Some perfumers put a decidedly sweet spin on roses. It’s a perfectly viable strategy. After all, get east of Athens and you’re as likely as not to find rosewater flavoring your deserts and candies. Rosewater is in Turkish Delight, and in Mahjoun, also in a tremendous number of other confections, so many in fact, that you might be pardoned for thinking that rosewater is a denizen of the pantry and not the dressing table – but you’d only be partly right.
Roses, of course, are one of the core materials of Silk Road perfumery with its ancient traditions. Travelers and inhabitants of this area have always used roses and attars (generally a blend of rose and sandalwood) to scent the walls of mosques, and robes, and skin (vide Serge in the Summertime). Choose to go this particular route in composing a perfume and you rapidly find yourself in a neighborhood where roses and their various uses in perfumery and cooking are already as old as time.
There are several such perfumes on the market to choose from. There’s the well known Safran Troublant (L’Artisan Parfumeur), a scent that pairs rose with saffron, or more likely safraleine given the cost of saffron, but in any event the effect is decidedly Indian dessert, Gulab Jamon possibly. Even better than the original Safran Troublant is Dawn Spencer Hurwitz’s Cimabue, which strikes me as being more lasting and more nuanced as a scent. Cimabue is a wonderful thing to wear to an Indian restaurant and enjoy during the meal. I would, however, avoid it on stew or pizza night.
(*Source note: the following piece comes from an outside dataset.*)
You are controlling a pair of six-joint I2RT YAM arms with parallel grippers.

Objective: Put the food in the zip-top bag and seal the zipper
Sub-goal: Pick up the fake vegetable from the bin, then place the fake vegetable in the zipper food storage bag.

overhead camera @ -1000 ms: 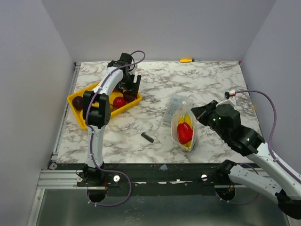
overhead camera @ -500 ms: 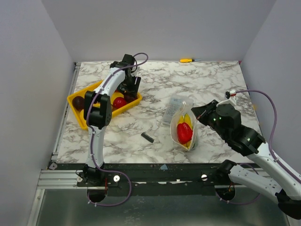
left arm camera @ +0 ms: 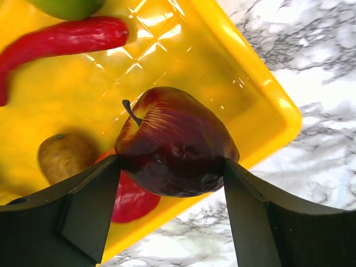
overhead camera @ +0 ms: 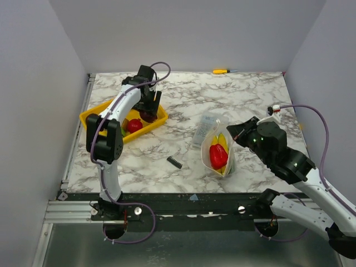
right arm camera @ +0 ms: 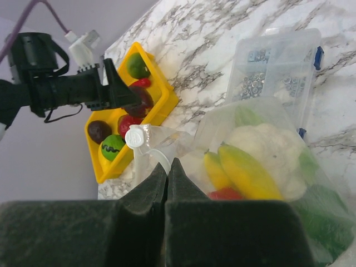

If you prefer your roses to dominate the dessert, then Parfums de Rosine’s Rose Kashmirie is a distinct possibility. Kashmirie is very much a story of saffron and rose, and is a considerable presence, which is to say not suited to wear to the office, because of its quite impressive throw – one small sample on a piece of paper in a brandy snifter perfumed our entire living room for hours – but it is lovely. Rose Kashmirie is the most decidedly gourmand rose scent that I’ve ever come across. At once absolutely rose and positively foody, but still retentive of a modicum of glamor, so that it doesn’t smell as if you’d spilled kheer down the front of your shirt. Be aware, though, that Kashmirie is probably not for all occasions or all cuisines. I’d deploy it with discretion myself.
By the by, you can use rose water in an easy dessert. All you need is plain Greek yoghurt, rose water, cardamom pods and powdered sugar. To one cup yoghurt, you put 3TBS sugar ground in a clean coffee grinder with two or three cardamom pods off which you strip the fibrous outer covering and combine this with ¼ tsp rosewater and the yoghurt. It’s lovely with fresh berries and un-sprayed rose petals.
Perhaps roses are simply inseparable from food for our species. There’s speculation among botanists – a speculation I’m borrowing from Peter Beales’ Classic Roses by the way- that roses were cultivated perhaps 5,000 years ago or so, possibly in China, as a food source initially. This makes sense. You can eat the shoots, you can eat the hips, and you can eat the flowers themselves, so perhaps given that length of gastronomic association, you can’t expect roses not to have something edible in their smells. You just don’t always want too much of it.
I guess that Mary Jane would concur.